16 Comments

Thanks for this, James. It's helpful to think about the relationship this way, and avoids too much of a self-ego

Expand full comment
author

Pleased you liked it!

Expand full comment
Dec 31, 2023Liked by James Stanier

This article has come at the right point in my career. I'm currently struggling with this. Second option it is!! Thank you James.

Expand full comment
author

🙏

Expand full comment
Jan 10·edited Jan 10Liked by James Stanier

Thank you for the response: you call out what I feel is the main paradigm-shift in my thinking of the past 5 years: in the detail of each specific situation, the next best answer is always context-based!

That symbiosis and higher-level priority/goal is certainly what I found... once I got out of my own way, to the point of your article.

Expand full comment
Jan 8Liked by James Stanier

A specific version of this that I have experienced is the first time 'Reporting To Peter' meant reporting to someone who was no longer in the same capability. It increased the impact of the point you raise about 'being the expert'. In this case I was in engineering and was reporting to someone who had a sales background.

Any specific further thoughts on that situation?

It frustrated me in the short term, and then I realised their capability was complementary so there was more to learn from each other.

Expand full comment
author

Hard to give specific advice without knowing about the situation without knowing the details!

However, certainly there's a lot of symbiosis to be had from having such different backgrounds: they bring a lot of knowledge about the periphery and what is important, and you bring a lot of technical expertise and ideas.

Expand full comment

same here! thanks for writing this article. Can you give me some examples of second option? It will help in understanding it better. thanks

Expand full comment
author

Thanks a lot! Do you mean examples of building a symbiotic relationship with your manager? If so, some examples could be if they are always too busy to meet and it is causing friction, you could instead take ownership and start up a practice of writing to them weekly instead so you can collaborate asynchronously. Also, perhaps you find yourself underwhelmed by their weekly staff meeting. Why not take ownership and ask them to make you the chair and person in charge of the agenda? That way you get to fix your own problem.

Expand full comment

This article is an important blow for my ego, as I almost always chose the first path, feeling superior. Thanks.

Expand full comment
author

You’re not alone! Thanks for the comment.

Expand full comment

This article shreds light when you are a newbie or don't have enough experience. I see it as a way of growing when you have lot of colleagues at your same level and promotion allows the company keep growing.

However, in a situation where you are at the third level from the CEO or the GM and there is no vacancy at the second level, you can find specific persons not doing their job. And, showing that you can do it won't open you the door to that position for multiple reasons not related with meritocracy.

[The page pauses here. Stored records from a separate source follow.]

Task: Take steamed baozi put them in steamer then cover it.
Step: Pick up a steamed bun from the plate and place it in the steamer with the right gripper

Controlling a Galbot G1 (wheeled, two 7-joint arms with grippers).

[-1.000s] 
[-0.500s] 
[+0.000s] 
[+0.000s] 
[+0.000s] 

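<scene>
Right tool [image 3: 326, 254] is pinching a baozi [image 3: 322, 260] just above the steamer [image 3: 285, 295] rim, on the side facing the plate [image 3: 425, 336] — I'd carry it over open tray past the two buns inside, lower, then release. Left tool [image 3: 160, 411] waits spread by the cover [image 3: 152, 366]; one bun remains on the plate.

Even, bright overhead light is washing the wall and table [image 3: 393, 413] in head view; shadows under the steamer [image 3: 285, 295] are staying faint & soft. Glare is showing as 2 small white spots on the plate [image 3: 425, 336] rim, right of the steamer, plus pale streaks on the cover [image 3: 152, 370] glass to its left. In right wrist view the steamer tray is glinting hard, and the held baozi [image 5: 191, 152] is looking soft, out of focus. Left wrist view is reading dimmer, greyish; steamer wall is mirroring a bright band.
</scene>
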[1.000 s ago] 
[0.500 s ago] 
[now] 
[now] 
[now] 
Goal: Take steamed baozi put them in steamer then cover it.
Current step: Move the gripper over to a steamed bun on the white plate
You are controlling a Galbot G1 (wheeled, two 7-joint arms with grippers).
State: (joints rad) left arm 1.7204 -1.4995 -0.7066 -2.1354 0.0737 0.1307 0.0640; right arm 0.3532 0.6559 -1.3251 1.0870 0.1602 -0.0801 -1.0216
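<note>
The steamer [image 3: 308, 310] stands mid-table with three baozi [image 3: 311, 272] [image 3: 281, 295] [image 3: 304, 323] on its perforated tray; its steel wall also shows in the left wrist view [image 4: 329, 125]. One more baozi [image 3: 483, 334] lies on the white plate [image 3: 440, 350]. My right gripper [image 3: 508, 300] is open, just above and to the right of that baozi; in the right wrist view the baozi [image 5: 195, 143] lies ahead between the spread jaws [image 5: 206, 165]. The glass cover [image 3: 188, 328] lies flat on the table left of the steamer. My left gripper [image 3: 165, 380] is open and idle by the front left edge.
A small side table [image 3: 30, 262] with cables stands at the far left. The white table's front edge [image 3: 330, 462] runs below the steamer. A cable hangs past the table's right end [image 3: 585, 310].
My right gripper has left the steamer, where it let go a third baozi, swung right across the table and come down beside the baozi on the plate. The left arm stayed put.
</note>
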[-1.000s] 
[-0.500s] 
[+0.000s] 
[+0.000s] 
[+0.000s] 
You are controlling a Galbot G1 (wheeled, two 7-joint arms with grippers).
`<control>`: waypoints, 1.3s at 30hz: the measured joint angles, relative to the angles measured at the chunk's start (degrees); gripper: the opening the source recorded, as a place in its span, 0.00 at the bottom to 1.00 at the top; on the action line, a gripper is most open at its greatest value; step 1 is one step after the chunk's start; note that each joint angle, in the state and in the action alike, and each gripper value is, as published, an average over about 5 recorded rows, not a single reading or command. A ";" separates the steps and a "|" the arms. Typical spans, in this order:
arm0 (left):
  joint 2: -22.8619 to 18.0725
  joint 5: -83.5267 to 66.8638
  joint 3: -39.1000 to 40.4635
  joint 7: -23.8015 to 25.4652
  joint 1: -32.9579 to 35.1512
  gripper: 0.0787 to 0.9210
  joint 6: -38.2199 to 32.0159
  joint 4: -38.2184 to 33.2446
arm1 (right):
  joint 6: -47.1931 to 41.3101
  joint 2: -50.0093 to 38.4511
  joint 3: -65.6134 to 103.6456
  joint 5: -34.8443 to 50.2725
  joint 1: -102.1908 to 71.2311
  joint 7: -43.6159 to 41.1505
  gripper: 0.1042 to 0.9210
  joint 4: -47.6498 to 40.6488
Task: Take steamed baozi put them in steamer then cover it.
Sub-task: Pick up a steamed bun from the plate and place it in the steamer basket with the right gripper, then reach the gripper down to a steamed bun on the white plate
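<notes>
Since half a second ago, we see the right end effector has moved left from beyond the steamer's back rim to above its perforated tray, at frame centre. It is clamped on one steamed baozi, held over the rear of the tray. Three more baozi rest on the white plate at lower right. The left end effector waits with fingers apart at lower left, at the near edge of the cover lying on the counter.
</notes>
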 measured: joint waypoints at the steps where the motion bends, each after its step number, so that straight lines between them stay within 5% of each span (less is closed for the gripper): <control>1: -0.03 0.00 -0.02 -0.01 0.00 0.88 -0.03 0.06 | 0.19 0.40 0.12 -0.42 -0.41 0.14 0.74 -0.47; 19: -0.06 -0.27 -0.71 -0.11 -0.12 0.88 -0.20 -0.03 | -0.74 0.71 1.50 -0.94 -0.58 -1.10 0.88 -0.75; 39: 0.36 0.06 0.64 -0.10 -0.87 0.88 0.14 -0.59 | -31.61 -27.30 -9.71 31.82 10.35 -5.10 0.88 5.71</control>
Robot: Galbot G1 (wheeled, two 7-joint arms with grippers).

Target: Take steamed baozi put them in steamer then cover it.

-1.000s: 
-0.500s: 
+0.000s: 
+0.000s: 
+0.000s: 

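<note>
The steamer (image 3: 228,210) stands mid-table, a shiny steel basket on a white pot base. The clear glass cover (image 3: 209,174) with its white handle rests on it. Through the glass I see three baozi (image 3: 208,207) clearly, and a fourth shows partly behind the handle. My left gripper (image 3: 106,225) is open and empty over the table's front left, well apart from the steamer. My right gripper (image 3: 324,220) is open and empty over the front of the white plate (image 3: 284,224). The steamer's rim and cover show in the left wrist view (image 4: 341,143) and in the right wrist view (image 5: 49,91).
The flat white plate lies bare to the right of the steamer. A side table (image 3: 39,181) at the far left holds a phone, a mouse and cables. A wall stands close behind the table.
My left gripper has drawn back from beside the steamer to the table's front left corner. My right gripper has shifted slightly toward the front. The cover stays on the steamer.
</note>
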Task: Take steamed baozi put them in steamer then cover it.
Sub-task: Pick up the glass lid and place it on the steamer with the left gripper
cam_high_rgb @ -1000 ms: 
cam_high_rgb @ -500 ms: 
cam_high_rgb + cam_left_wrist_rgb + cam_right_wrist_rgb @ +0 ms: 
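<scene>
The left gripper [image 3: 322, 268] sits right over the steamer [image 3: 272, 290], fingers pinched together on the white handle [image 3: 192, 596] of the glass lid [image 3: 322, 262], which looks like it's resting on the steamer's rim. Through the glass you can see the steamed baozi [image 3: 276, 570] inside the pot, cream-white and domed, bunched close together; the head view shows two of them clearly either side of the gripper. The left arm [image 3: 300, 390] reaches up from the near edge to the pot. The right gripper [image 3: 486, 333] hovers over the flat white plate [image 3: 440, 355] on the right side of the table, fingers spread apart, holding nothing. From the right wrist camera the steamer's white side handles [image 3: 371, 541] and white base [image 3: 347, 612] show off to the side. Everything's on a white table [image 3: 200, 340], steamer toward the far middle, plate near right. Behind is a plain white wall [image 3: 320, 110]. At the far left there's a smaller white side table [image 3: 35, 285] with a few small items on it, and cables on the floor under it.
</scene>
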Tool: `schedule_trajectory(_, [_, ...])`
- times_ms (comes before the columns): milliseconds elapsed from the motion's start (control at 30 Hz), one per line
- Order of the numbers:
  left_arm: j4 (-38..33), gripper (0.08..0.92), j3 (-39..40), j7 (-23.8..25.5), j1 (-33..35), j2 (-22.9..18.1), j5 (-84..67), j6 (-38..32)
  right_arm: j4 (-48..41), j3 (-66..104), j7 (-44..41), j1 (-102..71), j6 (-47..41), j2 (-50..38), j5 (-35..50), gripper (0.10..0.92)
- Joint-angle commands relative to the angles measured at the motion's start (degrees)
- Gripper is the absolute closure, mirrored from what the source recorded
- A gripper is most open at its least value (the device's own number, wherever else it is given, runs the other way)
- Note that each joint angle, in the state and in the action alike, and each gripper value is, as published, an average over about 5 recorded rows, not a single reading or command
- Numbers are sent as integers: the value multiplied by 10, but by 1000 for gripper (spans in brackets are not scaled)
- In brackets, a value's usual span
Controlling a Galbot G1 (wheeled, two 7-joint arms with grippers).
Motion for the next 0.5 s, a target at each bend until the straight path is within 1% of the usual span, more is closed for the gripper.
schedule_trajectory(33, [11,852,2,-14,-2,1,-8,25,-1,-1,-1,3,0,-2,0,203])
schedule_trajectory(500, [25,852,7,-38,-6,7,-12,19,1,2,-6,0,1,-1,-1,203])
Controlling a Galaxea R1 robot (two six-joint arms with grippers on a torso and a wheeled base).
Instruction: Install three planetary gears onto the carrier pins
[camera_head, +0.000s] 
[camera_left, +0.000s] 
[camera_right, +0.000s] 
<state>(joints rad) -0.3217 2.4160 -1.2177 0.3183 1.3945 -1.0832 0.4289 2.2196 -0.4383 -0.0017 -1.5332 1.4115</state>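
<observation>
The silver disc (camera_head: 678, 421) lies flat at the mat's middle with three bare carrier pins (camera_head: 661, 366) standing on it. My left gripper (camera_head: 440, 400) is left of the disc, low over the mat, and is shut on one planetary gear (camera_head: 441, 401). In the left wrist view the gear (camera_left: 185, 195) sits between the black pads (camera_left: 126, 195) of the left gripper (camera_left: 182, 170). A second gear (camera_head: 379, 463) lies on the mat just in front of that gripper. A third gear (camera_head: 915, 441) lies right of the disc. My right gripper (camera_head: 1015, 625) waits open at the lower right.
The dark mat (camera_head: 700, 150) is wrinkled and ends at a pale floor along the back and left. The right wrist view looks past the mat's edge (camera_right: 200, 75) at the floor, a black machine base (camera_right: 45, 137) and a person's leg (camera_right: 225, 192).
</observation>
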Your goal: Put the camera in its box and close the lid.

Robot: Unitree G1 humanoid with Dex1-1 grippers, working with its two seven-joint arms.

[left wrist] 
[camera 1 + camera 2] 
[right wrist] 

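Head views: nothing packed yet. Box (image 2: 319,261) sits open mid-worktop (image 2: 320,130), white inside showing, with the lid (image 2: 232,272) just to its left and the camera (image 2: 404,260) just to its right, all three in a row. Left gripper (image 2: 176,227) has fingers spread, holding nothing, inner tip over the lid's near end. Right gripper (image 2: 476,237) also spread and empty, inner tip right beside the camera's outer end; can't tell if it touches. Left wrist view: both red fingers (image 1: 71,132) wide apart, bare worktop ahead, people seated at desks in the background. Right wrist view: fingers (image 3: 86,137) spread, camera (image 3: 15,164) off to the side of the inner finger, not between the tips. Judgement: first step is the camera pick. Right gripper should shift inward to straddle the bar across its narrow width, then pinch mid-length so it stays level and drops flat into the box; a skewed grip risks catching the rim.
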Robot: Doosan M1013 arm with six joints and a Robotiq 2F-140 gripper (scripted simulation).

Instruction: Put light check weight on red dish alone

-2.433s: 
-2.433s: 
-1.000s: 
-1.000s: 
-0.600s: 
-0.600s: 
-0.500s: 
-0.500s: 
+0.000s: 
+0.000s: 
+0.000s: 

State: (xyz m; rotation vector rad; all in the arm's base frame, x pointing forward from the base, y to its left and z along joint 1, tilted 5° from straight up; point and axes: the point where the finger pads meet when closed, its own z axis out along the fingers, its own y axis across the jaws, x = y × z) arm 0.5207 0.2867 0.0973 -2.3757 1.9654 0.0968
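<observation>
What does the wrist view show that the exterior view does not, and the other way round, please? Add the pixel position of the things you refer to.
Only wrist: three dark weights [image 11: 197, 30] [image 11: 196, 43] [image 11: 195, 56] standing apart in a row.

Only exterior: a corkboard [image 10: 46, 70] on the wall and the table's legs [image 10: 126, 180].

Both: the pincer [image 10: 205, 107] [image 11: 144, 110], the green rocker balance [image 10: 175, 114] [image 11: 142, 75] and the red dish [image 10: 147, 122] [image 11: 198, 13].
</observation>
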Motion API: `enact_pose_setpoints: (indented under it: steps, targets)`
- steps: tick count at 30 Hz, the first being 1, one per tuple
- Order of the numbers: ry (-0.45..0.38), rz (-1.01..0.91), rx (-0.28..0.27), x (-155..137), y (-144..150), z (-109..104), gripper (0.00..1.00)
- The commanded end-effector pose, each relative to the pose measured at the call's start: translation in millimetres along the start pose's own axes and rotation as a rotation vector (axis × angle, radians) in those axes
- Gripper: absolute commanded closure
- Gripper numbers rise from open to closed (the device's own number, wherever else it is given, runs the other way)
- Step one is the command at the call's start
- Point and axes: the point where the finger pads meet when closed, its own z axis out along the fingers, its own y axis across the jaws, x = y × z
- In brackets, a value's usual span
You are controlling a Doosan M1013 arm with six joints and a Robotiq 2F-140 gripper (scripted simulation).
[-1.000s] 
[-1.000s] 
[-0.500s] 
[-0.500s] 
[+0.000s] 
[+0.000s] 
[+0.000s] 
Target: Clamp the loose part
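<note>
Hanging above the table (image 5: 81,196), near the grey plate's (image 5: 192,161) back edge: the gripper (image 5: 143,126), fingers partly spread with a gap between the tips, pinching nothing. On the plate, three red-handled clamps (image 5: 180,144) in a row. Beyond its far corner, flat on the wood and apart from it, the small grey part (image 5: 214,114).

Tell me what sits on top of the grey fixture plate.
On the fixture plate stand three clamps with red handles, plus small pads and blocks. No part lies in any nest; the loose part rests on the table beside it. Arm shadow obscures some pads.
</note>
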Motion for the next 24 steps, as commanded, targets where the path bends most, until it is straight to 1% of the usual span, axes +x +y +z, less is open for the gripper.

As an example, we all know some kind of influencers (small ones but enough to get known in specific niches) that occupies a position because the company wants to be more visible to the public. And, in the end, these people don't do the corresponding tasks for that position.

Expand full comment

Thanks for your article. There's a fundamental issue though: if someone is Reporting to Peter Principle, then by definition, his/her/its manager is incompetent. You said, "This [forcing a change] is short-term, selfish thinking that turns a functioning organization into a dysfunctional one." but if the manager is incompetent, then the organization _cannot_ be functioning properly (ask me how I know). It's already dysfunctional!

The real question is: how do you save an organization from the incompetence of an erroneously promoted manager? The answer, in my opinion, is: you can't. Someone above the manager has to do it, but this rarely happens, particularly when the higher ups were also a result of the Peter Principle. Incompetence begets incompetence.

The silver lining here is that a competent manager will have no trouble distinguishing him-/her-/it-self. Just as competent production workers do.

Expand full comment
author

I think maybe there's a bit of a misunderstanding — I was trying to get across that in your mind may be thinking that they are incompetent for whatever reason you have (they don't spend enough time with you, they focus elsewhere, they have a different style to you, etc.), whereas they actually aren't incompetent in terms of their impact. You just don't have the whole picture: you have to fix your own mindset first.

Expand full comment
Jan 10·edited Jan 10

"they actually aren't incompetent": then your whole premise goes out the window! The whole point of the Peter Principle is that people rise to the level of their incompetence. Like I said, by definition, the manager is incompetent, and thus the organization--or the very least the manager's team/department/division/whatever--is dysfunctional. I've seen it happen over and over again, like the same bad dream every night!

Perceived "incompetence" due to bitterness, envy, ignorance, bias, or bad judgment is NOT the Peter Principle!

Expand full comment
author

That’s why I’ve called it the “Reporting To Peter Principle”.